By Stephen Johnson
MCLEAN, VA – More than 300 technology researchers, entrepreneurs and investors gathered at the McLean Hilton on Friday for the Mid-Atlantic Innovation Showcase sponsored by the Business Alliance of George Mason University. The event showcased successful examples of technology transfer by regional universities.
It brought together speakers, panelists and exhibitors from academic institutions, federal research laboratories, early-stage technology firms and venture capitalists.
Universities represented included William and Mary; Eastern Virginia Medical School; George Mason University; The George Washington University; Hampton University; Johns Hopkins University; James Madison University; Old Dominion University; the University of Maryland-Baltimore; the University of Maryland-College Park; the University of Virginia; Virginia Commonwealth University, and Virginia Tech.
More than 125 faculty inventors from these institutions displayed the commercial applications of their research.
For example, George Mason University researchers Lance Liotta and Emanuel Petricoin’s discoveries in protein biomarker-based research will soon enable physicians to develop individualized treatment plans that match the right patient with the right drug.
Another exhibitor, the University of Virginia’s Patent Foundation, evaluates intellectual property generated in the course of research at UVA, seeks to protect those inventions that show commercial potential and licenses those rights to industry.
The Patent Foundation reviews and evaluates about 175 inventions per year, and typically a third of these are successfully licensed to commercial partners for further development and commercial use.
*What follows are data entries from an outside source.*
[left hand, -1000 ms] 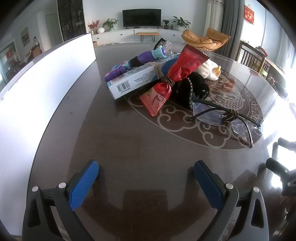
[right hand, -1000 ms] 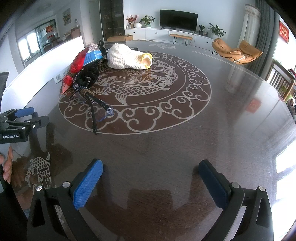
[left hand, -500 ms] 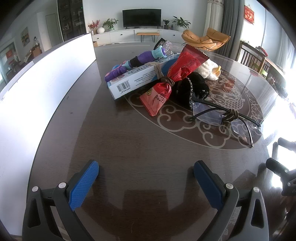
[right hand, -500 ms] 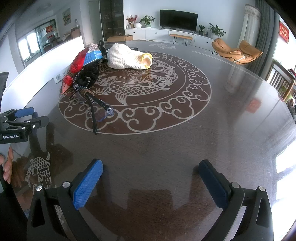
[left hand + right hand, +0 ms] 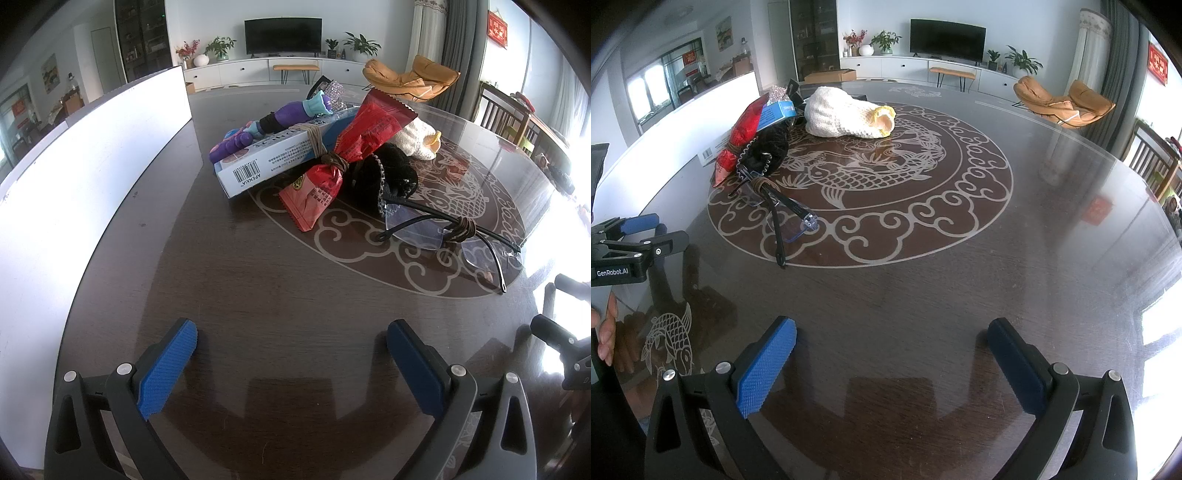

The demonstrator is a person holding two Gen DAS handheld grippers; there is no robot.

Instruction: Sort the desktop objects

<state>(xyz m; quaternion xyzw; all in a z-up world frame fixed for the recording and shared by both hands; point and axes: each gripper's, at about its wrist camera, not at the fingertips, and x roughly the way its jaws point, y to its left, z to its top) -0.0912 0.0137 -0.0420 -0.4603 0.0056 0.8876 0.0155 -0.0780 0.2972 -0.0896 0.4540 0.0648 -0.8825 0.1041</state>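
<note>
Beyond my left gripper (image 5: 291,341), whose blue pads stand wide apart over bare dark table (image 5: 258,295), the clutter sits heaped on the near rim of the carved fish medallion (image 5: 461,192). A blue-and-white carton (image 5: 273,160) with a barcode end leans out over that rim, a band of twine round it, with a purple plush toy (image 5: 269,123) lying behind it. A red snack packet (image 5: 340,158), cinched at its waist by a brown tie, rests against the carton; I judge it light, crinkly and slippery, best pinched at the tied waist. Beside it a black fuzzy pouch (image 5: 391,173) touches clear safety glasses (image 5: 443,229), whose thin black temples splay toward the medallion's edge. Through the right wrist camera, my right gripper (image 5: 892,343) likewise gapes with nothing between its pads, well short of the medallion (image 5: 923,206). From here the glasses (image 5: 783,216) are the nearest piece, lying across the medallion's left border; they look stiff but fragile, so I would take the frame where the tie wraps it, not the lens. A cream knitted pouch (image 5: 846,116) lies on the medallion's far side, soft and easy to squeeze anywhere. The left gripper (image 5: 635,236) shows at the picture's left edge.
</note>
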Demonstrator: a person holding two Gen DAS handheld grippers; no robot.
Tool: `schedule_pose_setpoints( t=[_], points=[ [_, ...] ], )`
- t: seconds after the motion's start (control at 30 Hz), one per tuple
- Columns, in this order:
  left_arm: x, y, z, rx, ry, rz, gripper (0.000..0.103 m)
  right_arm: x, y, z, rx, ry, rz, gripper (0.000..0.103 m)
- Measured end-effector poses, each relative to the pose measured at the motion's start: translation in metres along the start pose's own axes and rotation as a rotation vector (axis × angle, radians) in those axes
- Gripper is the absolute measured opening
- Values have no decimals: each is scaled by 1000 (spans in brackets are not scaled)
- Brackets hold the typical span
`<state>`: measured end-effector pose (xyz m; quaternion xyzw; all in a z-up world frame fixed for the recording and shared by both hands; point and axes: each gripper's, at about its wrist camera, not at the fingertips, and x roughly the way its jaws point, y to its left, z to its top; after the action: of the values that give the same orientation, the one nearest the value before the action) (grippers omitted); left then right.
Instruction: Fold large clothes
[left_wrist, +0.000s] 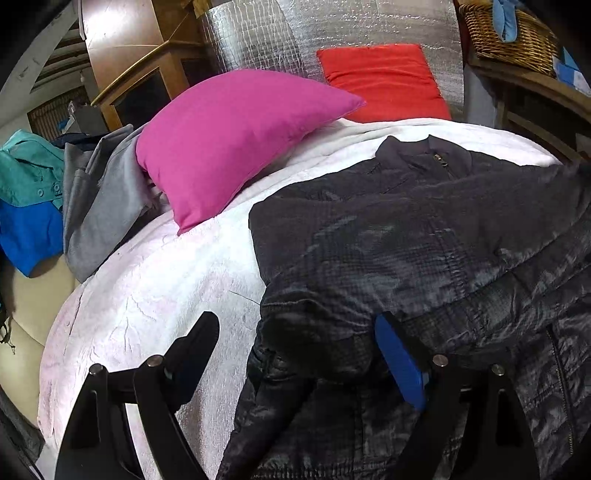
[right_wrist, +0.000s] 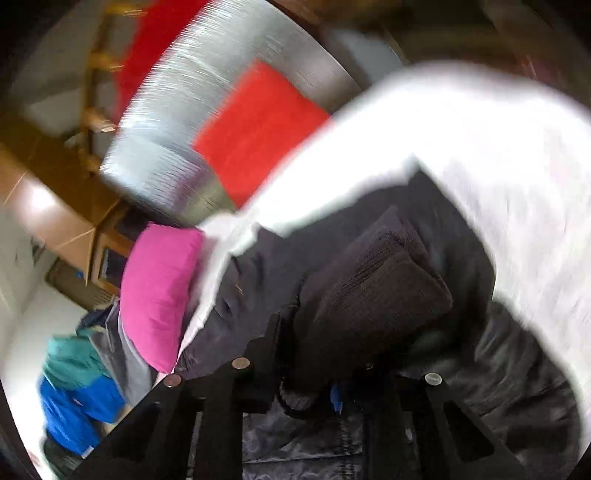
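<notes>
A bed covered with a white blanket (left_wrist: 155, 295) serves as the work surface, and on it a dark quilted jacket (left_wrist: 424, 236) is spread, collar toward the far pillows. The jacket is judged light, soft and slippery; hems, cuffs and the collar offer the firmest hold. The left gripper (left_wrist: 299, 354) is held wide apart over the near hem, clamping nothing. The right gripper (right_wrist: 306, 354) is clamped on the ribbed knit cuff (right_wrist: 369, 295). Beyond lie a pink pillow (left_wrist: 229, 140) and a red pillow (left_wrist: 384, 81).

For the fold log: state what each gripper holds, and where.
Right gripper: shut on the jacket's knit cuff. Left gripper: open, holding nothing.
</notes>
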<state>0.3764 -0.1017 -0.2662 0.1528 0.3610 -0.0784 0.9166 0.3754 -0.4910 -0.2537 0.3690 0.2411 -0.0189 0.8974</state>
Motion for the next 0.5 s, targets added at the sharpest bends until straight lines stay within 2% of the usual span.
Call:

Of the inventions licensed to industry, nearly half are licensed to UVA-affiliated start-up companies.
Another exhibitor, Virginia Commonwealth University (VCU), ranks among the top 100 universities in the country in sponsored research.
The core competencies and technologies at VCA include medical devices; non-invasive medical technologies; wound healing and tissue engineering; cancer diagnostics and therapies; nanotechnologies; bio- and chemical sensors; surgical care and devices, and trauma care devices and techniques.
Federal laboratories represented included NASA Goddard Space Flight Center; NASA Langley; the Federal Labs Consortium; the Naval Research Lab, the U.S. Army Medical Technology Transfer program, and the Agricultural Research Service at U.S. Department of Agriculture.
Aneesh P. Chopra, Virginia’s Secretary of Technology, told the gathering that “technology doesn’t accomplish anything if untapped.
Circuits, sensors, polymers and other technologies are inert unless people with the vision for converting this research into a useful product connect, work together and innovate.”
In his keynote address, Dr. Stan Sloane, President and CEO of Fairfax, Virginia-based SRA International, noted that the value of research and development continues to increase as a percentage of the nation’s Gross Domestic Product (GDP), and that private sector R&D accounts for an increasing share of overall R&D.
With $1.5 billion in revenue this year, SRA International is one the nation’s leading technology and strategic consulting firms. Asked to speculate on the incoming Obama Administration’s research and development priorities, Sloane highlighted cyber security and health.
David J. Brady, a professor of electrical and computer engineering at Duke University, spoke on “Taking Innovation from the University Lab to the Market” at a luncheon co-sponsored by the Business Alliance of George Mason University, the Mid-Atlantic Venture Association (MAVA) and the Academic Licensing Community of Virginia (ALCOVe).
Brady is also Chief Scientist of Centice Corporation, which manufactures the PASS Rx pharmaceutical authentication systems.
Brady has pushed innovations to products from Duke using venture-backed, bootstrap, consulting and licensing strategies. He played a central role in growing Centice from an MBA case study to winner of the 2004 Duke Startup Challenge, the 2005cNorth Carolina Center for Entrepreneurial Spin-out of the Year and the 2006 R&D 100 Award.